Para los operadores, este cambio implica más que sumar un servicio: permite captar un nuevo flujo de clientes en momentos donde el consumo de combustibles líquidos puede resentirse por la escalada de precios. A su vez, redefine el tiempo de permanencia del usuario y abre la puerta a nuevas unidades de negocio dentro de la estación.
No obstante, desde el ámbito técnico advierten que la evolución de los costos energéticos no será exclusiva de los combustibles líquidos. Roberto Ignacio Stazzoni, director de Electromovilidad en ABB y referente académico, planteó una mirada más amplia: “Es un poco difícil hacer un pronóstico, porque lo que va a subir es la energía en general, provenga de hidrocarburos o de otras fuentes. Los energéticos terminan compitiendo entre sí, con lo cual van a subir los hidrocarburos, pero seguramente también suba la electricidad”.

Según precisó, la decisión del usuario estará atada a las señales de precios que reciba en cada mercado. “Hay que ver cómo se orientan esas variables, pero creo que va a subir todo. Con lo cual es difícil hacer un diagnóstico lineal”, señaló.
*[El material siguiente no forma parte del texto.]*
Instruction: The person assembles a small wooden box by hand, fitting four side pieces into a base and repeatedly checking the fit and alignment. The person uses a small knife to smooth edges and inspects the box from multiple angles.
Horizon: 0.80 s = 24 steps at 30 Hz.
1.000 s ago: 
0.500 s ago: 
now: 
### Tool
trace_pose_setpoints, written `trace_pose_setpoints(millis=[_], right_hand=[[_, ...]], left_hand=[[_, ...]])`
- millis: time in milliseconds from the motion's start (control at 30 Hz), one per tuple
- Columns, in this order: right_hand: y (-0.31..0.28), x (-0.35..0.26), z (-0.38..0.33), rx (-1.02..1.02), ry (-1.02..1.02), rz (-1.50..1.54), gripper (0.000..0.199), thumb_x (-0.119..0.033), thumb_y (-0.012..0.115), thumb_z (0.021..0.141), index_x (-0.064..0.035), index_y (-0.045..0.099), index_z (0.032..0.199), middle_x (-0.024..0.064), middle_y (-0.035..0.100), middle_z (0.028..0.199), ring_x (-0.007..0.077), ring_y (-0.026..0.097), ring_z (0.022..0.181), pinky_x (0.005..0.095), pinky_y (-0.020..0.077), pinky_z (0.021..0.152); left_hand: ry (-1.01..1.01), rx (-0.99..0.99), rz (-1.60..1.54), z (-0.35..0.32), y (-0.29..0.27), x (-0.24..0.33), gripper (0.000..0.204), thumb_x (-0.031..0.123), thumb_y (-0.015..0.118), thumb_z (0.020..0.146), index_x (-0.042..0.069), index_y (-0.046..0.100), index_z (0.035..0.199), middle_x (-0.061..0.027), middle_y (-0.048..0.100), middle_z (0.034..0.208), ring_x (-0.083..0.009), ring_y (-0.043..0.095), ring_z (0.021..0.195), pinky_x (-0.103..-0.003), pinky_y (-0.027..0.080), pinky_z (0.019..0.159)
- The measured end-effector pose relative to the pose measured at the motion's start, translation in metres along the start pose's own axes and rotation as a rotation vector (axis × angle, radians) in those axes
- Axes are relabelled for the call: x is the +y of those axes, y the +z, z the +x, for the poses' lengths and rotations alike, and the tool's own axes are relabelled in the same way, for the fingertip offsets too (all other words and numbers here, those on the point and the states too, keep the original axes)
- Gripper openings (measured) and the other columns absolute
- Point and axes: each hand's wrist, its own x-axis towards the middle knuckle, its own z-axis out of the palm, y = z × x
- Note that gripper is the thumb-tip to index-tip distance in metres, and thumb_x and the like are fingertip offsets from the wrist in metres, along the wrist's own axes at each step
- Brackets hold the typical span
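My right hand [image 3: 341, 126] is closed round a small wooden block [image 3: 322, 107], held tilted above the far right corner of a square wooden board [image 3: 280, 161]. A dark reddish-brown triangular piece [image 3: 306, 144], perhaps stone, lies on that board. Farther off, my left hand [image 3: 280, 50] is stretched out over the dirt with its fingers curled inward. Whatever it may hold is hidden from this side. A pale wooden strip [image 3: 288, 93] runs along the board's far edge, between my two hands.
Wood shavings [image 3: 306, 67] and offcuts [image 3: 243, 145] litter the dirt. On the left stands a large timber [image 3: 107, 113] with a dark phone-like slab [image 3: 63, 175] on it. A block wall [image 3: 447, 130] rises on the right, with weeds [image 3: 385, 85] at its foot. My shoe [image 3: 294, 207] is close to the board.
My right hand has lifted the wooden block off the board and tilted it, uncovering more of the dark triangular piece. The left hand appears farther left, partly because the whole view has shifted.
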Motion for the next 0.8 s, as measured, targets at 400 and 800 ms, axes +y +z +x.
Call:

En ese marco, tanto Nervi como Stazzoni coincidieron en que las Estaciones de Servicio comienzan a ocupar un lugar cada vez más relevante dentro de la red energética. “La transición es ahora, y cuanto más suba la nafta, más rápido veremos a los argentinos elegir la electricidad”, afirmó el primero, mientras que el especialista de ABB remarcó que “más allá de las variaciones de precios, el crecimiento del vehículo electrificado responde a una lógica de eficiencia y costos a lo largo de todo su ciclo de vida que lo seguirá posicionando en el mercado”.